Let’s talk about how these melt. Instead of melting and dripping down the stick like a store bought popsicle does these just gel up into a Jell-O consistency. Of course if you have messy kids like I do they won’t be 100% mess free. The picture above shows two popsicles that had been sitting on the plate for about 10 minutes out on a very sunny and hot Florida day (it was in the high 80s). The one on the right shows how it held its shape and the one on the left was picked up and eaten. When they melt it is like eating really cold Jell-O… on a stick.
The picture below was what the popsicles looked like after being out on the plate for about 20 minutes. Underneath the popsicle there was wetness which seemed to be mostly condensation since it was clear. There may have been a few drops of melted popsicle.

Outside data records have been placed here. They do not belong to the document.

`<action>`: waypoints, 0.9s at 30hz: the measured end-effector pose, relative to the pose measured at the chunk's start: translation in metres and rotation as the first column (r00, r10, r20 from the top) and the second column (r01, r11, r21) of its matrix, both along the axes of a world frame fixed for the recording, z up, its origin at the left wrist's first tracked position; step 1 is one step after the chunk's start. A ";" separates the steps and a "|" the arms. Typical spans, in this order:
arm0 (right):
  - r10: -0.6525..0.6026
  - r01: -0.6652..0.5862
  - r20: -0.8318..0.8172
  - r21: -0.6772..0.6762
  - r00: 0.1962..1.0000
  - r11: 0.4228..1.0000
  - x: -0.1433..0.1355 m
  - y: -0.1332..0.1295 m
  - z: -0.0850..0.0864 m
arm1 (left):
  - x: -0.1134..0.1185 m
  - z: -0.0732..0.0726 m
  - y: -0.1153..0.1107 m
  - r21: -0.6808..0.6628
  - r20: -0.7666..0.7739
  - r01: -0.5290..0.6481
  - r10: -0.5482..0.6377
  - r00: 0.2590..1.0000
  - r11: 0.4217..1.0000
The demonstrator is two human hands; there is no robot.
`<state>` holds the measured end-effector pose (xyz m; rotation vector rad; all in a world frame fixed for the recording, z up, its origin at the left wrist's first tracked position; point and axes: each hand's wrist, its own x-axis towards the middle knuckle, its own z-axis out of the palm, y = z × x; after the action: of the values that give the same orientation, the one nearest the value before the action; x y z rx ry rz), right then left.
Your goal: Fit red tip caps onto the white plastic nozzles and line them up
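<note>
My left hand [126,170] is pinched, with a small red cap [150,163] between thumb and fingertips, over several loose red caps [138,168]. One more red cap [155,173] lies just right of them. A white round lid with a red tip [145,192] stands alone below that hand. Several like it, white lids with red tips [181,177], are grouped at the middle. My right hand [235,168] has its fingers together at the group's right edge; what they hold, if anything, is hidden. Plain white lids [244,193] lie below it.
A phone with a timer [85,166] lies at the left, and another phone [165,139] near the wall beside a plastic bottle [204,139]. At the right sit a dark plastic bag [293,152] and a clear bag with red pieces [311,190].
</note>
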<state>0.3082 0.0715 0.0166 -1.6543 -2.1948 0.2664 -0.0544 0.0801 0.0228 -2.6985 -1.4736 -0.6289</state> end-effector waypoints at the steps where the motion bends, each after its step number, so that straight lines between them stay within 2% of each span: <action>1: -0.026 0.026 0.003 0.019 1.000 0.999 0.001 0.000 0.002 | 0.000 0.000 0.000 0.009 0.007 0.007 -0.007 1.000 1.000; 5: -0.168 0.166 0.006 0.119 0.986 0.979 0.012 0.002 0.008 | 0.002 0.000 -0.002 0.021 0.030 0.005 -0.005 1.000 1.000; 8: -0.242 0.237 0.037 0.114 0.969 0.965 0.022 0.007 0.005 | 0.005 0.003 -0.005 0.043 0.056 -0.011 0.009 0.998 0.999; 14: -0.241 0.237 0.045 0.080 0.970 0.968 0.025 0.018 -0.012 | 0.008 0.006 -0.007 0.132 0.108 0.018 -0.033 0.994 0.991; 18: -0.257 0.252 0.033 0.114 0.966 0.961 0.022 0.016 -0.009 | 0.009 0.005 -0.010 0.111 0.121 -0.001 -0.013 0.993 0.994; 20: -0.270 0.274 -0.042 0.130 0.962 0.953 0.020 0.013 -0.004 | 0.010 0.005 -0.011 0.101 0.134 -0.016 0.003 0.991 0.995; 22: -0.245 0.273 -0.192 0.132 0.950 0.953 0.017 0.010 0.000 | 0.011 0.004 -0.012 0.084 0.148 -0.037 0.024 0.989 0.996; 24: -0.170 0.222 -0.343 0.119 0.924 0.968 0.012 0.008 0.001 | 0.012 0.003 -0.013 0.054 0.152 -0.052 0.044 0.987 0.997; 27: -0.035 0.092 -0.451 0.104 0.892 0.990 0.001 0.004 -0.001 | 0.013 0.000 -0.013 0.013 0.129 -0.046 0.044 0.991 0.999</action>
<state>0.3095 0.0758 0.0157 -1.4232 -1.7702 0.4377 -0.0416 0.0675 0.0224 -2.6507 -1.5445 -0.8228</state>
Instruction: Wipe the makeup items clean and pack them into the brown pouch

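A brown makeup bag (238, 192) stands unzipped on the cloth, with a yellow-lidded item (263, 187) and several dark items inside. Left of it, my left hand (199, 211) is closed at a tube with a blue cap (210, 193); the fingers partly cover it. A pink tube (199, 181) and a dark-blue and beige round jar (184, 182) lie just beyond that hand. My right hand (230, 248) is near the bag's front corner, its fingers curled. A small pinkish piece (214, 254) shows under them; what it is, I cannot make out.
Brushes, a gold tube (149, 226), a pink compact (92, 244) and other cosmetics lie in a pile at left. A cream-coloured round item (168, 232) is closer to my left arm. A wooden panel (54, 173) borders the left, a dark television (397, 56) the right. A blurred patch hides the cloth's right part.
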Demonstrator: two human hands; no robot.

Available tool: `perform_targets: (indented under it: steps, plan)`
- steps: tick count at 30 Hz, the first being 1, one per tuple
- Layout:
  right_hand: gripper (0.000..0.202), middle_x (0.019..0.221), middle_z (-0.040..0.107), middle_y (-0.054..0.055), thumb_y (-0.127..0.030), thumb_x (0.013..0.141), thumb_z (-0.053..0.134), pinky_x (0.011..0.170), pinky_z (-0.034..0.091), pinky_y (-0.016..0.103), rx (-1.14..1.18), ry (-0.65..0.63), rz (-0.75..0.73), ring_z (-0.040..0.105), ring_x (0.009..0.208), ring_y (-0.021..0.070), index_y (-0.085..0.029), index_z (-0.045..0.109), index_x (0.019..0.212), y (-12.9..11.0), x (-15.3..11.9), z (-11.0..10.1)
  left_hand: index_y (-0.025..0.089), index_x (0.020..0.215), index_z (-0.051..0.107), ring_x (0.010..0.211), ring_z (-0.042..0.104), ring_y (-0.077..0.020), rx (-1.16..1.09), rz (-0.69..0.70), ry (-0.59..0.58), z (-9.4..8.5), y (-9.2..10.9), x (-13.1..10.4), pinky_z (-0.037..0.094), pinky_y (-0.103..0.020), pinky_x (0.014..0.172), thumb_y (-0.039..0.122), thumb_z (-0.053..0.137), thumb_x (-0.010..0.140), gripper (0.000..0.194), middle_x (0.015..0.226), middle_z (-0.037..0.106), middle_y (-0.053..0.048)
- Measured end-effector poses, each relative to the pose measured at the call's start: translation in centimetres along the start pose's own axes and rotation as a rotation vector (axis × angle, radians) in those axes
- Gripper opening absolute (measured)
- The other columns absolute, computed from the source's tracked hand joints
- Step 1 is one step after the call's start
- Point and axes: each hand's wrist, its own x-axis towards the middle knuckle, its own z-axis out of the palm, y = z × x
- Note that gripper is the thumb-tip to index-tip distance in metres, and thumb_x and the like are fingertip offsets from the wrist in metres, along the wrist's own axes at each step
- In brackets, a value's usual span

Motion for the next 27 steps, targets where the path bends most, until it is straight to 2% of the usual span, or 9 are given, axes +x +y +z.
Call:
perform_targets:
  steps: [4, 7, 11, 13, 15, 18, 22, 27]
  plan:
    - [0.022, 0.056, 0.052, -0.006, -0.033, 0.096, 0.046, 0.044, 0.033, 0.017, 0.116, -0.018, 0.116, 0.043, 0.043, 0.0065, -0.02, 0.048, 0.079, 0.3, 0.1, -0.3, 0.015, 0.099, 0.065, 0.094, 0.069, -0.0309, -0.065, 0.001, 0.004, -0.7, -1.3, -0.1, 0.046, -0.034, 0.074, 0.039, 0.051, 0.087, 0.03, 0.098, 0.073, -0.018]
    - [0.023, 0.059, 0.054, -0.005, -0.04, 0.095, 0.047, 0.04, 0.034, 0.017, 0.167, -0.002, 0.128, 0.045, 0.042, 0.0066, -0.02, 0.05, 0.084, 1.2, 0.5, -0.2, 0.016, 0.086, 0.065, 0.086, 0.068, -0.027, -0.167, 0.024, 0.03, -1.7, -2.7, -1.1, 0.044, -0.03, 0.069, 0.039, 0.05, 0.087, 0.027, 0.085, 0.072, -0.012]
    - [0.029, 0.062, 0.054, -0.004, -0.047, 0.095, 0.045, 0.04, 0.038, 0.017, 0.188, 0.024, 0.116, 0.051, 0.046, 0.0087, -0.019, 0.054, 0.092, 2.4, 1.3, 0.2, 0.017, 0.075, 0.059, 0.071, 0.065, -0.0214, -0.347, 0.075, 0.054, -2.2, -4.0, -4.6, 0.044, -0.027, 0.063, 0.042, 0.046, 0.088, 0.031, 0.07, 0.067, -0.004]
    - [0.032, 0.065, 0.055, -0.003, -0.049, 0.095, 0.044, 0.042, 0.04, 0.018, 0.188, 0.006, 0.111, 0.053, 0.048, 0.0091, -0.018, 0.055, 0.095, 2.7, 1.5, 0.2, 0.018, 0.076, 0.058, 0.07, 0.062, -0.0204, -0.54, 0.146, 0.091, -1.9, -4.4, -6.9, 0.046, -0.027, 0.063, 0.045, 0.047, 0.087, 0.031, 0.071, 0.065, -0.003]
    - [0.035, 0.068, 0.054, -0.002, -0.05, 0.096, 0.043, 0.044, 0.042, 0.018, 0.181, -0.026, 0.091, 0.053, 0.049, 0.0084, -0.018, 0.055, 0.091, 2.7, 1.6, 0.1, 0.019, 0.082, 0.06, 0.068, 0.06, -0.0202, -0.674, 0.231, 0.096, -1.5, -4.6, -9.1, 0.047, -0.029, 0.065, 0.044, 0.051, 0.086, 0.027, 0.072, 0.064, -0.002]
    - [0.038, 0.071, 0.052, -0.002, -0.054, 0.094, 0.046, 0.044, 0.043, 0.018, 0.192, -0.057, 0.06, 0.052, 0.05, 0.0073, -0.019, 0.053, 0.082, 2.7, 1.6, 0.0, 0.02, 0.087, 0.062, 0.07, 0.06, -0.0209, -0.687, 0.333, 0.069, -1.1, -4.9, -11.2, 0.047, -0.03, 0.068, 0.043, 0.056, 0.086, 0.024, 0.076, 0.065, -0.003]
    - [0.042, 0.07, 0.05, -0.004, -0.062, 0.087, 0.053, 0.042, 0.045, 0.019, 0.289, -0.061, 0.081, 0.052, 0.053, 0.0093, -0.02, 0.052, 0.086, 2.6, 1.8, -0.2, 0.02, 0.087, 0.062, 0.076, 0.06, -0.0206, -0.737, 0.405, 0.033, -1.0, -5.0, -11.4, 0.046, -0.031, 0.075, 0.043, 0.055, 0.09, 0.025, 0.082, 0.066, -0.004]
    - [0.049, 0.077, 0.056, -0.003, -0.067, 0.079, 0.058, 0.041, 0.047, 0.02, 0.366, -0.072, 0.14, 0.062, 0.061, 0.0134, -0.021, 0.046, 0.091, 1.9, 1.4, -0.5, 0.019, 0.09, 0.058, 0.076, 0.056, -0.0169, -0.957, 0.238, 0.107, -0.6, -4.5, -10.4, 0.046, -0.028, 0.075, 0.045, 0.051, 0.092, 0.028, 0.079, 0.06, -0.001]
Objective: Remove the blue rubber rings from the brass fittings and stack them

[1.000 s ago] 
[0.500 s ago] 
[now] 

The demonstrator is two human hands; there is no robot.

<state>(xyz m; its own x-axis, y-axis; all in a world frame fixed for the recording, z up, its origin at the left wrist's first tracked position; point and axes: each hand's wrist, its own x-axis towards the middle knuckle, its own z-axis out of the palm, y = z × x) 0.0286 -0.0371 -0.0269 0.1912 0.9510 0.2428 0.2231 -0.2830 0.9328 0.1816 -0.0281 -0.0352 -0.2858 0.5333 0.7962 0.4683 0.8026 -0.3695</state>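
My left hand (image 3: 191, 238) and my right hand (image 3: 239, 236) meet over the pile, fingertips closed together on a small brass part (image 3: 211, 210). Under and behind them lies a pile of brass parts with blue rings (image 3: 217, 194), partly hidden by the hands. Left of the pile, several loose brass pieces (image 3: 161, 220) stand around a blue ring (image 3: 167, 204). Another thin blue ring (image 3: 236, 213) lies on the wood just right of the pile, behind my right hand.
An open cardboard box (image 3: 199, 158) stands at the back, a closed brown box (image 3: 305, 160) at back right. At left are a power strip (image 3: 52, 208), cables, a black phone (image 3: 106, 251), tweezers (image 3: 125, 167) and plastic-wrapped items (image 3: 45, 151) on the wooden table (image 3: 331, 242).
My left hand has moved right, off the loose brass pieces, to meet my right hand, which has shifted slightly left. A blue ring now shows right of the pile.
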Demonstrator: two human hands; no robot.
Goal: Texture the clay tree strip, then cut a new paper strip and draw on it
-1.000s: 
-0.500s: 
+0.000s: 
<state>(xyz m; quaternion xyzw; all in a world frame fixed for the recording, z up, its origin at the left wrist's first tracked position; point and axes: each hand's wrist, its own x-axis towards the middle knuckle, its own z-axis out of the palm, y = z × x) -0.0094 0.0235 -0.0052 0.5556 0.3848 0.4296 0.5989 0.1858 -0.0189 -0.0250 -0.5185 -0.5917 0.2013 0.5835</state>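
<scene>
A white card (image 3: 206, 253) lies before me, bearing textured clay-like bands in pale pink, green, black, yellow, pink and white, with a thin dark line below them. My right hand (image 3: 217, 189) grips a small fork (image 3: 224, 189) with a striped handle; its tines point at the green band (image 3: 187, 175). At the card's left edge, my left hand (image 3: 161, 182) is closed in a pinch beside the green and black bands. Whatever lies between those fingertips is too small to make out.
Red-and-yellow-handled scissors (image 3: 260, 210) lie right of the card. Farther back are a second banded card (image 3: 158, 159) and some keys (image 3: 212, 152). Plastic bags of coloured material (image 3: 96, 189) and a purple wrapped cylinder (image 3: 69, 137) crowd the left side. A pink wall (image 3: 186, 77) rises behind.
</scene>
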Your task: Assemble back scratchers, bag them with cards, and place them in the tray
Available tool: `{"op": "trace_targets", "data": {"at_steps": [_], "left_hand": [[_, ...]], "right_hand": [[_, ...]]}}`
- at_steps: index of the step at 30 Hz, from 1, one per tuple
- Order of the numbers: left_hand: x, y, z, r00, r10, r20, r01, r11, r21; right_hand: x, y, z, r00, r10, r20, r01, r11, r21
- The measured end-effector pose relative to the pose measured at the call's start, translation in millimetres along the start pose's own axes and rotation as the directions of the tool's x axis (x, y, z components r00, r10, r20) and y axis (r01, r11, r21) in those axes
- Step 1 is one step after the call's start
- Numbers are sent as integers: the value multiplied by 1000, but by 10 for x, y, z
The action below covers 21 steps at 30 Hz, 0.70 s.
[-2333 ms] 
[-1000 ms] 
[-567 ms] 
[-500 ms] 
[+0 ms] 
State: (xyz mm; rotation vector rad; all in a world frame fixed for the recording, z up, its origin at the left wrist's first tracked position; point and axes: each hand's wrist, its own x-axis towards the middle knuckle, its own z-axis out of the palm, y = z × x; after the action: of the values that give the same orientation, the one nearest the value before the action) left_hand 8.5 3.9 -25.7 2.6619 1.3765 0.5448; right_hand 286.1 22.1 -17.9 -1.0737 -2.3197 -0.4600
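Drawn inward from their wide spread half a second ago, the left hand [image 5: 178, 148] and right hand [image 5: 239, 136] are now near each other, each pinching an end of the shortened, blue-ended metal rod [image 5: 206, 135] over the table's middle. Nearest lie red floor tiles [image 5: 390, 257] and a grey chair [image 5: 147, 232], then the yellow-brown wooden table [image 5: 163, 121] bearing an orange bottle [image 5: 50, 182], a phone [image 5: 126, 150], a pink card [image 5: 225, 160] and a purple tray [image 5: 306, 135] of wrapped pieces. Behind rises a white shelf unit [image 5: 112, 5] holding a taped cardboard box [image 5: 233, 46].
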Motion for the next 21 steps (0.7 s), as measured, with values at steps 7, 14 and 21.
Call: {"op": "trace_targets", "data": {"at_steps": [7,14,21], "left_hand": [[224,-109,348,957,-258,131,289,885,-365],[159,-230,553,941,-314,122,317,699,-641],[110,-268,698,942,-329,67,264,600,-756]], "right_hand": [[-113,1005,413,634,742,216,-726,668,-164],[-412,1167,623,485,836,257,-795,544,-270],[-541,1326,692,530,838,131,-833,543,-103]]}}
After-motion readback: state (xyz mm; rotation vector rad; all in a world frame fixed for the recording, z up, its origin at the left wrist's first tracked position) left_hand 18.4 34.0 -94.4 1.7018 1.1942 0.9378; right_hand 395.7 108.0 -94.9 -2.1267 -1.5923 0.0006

Okay now for the ‘why do you need the extra sugar question‘ – The answer is that you don’t need to add sugar because the Jell-O mix has sugar in it BUT if you don’t add the sugar the popsicles don’t freeze as well. When you try to pull the popsicles out from the mold the stick tends to come out leaving the popsicle behind. Who wants a popsicle without a stick… that isn’t any fun! If you don’t want to add the extra sugar then I suggest using plastic cups or ice trays for your mold so you can get them to come out without loosing the stick. If you are using a deep mold then I would add the extra sugar. (Trust me I have tested this. We would up only being able to get 2 out of 10 popsicles out with their sticks still intact. I had to use a knife to get the others out.)
Here is a good picture that shows the ‘gel’ factor. This popsicle was one from the plate after sitting for the 20 minutes. Notice the transparent layer along the bottom? Take one lick and that layer is all yummy Jell-O.
Another good photo – after the twenty or so minutes in the Florida heat you can tell this popsicle is no longer frozen solid but pretty ‘melted’ since it was bending on the stick.